[Start of Attachment]
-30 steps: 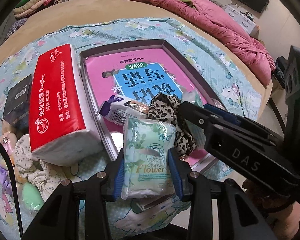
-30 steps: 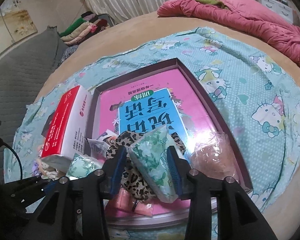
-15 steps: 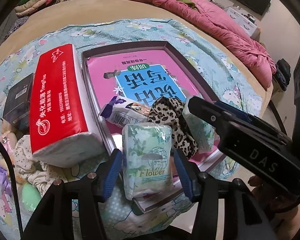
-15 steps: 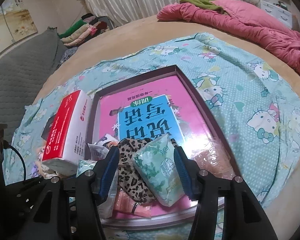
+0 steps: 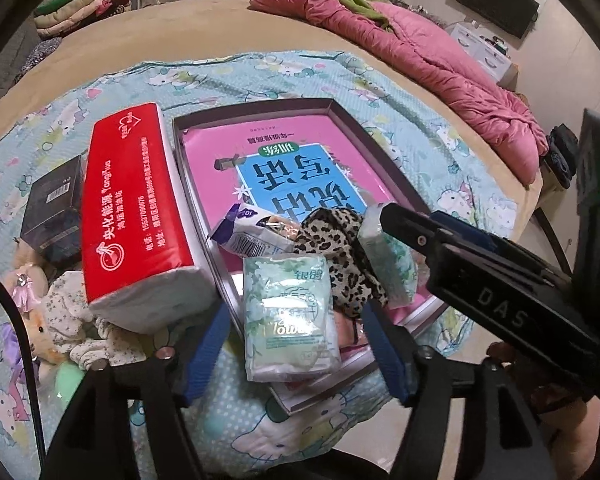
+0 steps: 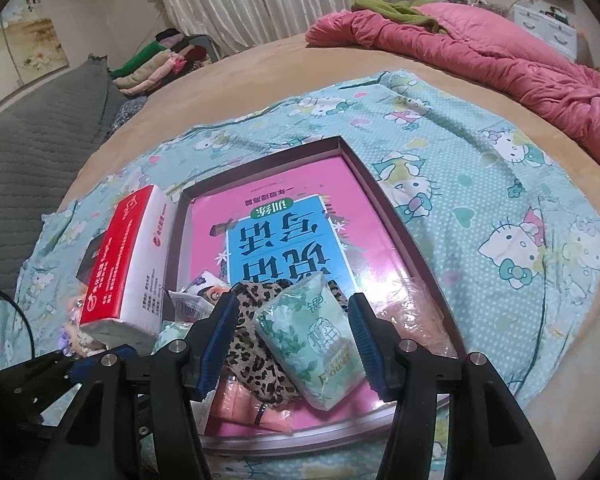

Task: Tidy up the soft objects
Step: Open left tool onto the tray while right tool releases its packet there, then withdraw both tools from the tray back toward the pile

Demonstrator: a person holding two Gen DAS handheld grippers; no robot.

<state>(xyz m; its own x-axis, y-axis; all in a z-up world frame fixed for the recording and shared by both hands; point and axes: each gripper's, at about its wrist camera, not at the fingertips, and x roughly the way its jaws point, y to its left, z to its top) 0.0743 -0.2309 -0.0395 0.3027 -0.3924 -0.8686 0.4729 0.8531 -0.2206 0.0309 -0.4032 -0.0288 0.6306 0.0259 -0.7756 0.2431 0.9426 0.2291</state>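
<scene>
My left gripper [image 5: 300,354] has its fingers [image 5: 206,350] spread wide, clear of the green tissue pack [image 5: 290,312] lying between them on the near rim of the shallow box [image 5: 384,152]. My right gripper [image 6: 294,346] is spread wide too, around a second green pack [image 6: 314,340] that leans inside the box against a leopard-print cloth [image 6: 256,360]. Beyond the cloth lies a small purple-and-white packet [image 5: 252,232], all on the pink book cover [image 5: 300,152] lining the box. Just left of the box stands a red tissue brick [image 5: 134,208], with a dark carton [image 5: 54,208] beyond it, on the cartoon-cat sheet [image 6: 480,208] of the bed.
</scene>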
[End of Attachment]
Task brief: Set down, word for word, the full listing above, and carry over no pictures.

Result of the exercise:
-30 steps: 
-30 steps: 
-15 steps: 
-15 steps: 
+0 steps: 
+0 steps: 

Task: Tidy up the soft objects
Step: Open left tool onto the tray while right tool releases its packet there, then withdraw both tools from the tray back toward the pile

Demonstrator: a person holding two Gen DAS handheld grippers; no robot.

<state>(xyz m; its own x-axis, y-axis; all in a z-up world frame fixed for the recording and shared by both hands; point and axes: each gripper's, at about its wrist camera, not at the fingertips, and x roughly the way its jaws point, y to its left, z to its top) 0.0743 -0.2309 -0.0395 0.3027 -0.3924 -0.8686 0.4729 0.8531 -0.2206 0.0309 -0.4032 -0.0288 0.6306 0.0259 -0.7756 0.2431 0.9426 0.2291</state>
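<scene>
My left gripper [image 5: 300,354] has its fingers [image 5: 206,350] spread wide, clear of the green tissue pack [image 5: 290,312] lying between them on the near rim of the shallow box [image 5: 384,152]. My right gripper [image 6: 294,346] is spread wide too, around a second green pack [image 6: 314,340] that leans inside the box against a leopard-print cloth [image 6: 256,360]. Beyond the cloth lies a small purple-and-white packet [image 5: 252,232], all on the pink book cover [image 5: 300,152] lining the box. Just left of the box stands a red tissue brick [image 5: 134,208], with a dark carton [image 5: 54,208] beyond it, on the cartoon-cat sheet [image 6: 480,208] of the bed.
</scene>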

No part of the exercise remains unanswered.